Mayor of Dipaleseng Local Municipality
- In office November 2021 – June 2024
- Preceded by: Mafunda Makhubu

Personal details
- Born: 29 August 1980 (age 45) Balfour, Mpumalanga
- Party: African National Congress

= Brenda Moeketsi =

South African politician (1980)

Brenda Khethiwe Moeketsi (born 29 August 1980) is a South African politician who currently serves as MEC for the Mpumalanga Department of Agriculture, Rural Development, Land and Environmental Affairs from July 2025 after a cabinet reshuffle by Mpumalanga Premier Mandela Ndlovu. In June 2024 she was appointed as MEC for Social Development and She had also served as speaker of council for the Dipaleseng Local Municipality from August 2016 until November 2021 when she was elected mayor of the same municipality.

==Scandals==
In March 2022, Moeketsi was implicated in an investigation report compiled by the Mpumalanga Provincial Government. The report probed bad governance, nepotism and corruption at the Dipaleseng Local Municipality and found that at least R53.8 million was irregularly paid to seven companies and that officials increased their salaries without following proper procedures. The money wasted in corruption in that municipality amounted to over R100-million in just less than a year. In August 2022, she was ordered by her party African National Congress to go lay corruption charges against those implicated in the report, which included herself, at the Balfour police station following a public outcry over delays in taking actions against corruption but up to date nobody was arrested.

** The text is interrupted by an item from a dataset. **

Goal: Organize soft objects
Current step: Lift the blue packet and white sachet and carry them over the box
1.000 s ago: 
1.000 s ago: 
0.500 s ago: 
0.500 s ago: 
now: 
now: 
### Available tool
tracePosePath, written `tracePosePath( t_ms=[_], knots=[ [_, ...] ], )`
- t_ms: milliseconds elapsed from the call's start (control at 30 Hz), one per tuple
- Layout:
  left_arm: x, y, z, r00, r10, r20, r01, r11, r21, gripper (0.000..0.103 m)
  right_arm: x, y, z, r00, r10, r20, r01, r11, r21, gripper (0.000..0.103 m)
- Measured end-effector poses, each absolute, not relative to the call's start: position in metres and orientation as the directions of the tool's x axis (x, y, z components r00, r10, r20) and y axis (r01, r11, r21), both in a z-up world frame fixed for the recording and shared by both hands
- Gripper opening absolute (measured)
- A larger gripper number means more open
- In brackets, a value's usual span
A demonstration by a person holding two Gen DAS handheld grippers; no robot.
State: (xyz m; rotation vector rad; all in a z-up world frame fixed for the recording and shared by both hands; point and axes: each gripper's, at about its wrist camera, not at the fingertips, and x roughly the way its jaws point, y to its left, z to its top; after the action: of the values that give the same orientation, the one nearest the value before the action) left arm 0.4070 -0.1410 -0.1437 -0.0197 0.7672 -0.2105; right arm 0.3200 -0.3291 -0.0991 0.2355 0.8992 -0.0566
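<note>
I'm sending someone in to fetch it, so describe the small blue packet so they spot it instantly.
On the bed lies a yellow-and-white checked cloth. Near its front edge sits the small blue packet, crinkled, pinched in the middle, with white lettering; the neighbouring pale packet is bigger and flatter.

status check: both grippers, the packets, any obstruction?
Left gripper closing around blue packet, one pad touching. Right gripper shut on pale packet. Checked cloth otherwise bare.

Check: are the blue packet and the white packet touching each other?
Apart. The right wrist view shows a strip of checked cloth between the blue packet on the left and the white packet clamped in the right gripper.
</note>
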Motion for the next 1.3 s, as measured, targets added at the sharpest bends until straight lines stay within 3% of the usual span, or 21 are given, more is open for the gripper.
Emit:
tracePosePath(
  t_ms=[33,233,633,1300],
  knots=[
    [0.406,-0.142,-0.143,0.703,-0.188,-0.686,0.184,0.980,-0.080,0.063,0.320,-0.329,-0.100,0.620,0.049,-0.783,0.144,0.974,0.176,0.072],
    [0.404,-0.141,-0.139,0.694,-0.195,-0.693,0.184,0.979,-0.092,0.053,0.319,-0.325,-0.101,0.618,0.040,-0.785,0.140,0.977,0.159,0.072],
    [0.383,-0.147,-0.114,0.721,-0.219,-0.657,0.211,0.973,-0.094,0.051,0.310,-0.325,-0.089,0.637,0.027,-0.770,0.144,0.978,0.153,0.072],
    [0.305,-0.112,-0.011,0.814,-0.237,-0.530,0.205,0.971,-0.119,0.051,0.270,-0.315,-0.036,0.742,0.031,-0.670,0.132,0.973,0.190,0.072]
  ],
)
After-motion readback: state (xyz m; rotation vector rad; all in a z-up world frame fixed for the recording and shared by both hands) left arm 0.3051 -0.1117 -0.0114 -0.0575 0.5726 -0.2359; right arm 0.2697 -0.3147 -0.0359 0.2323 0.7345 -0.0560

News agency 013NEWS reported in March 2022 how a brand new Toyota Hilux Legend 50 bakkie was allegedly bought for Moeketsi by two tenderpreneurs implicated in the investigation report when she was still a speaker in October 2020. The tenderpreneurs bought the high-end bakkie for her after they were awarded a three-year security contract at the Dipaleseng municipality where Moeketsi was speaker. Opposition party Freedom Front Plus in their condemnation said it always raised suspicion when a service provider buys a car for a sitting speaker.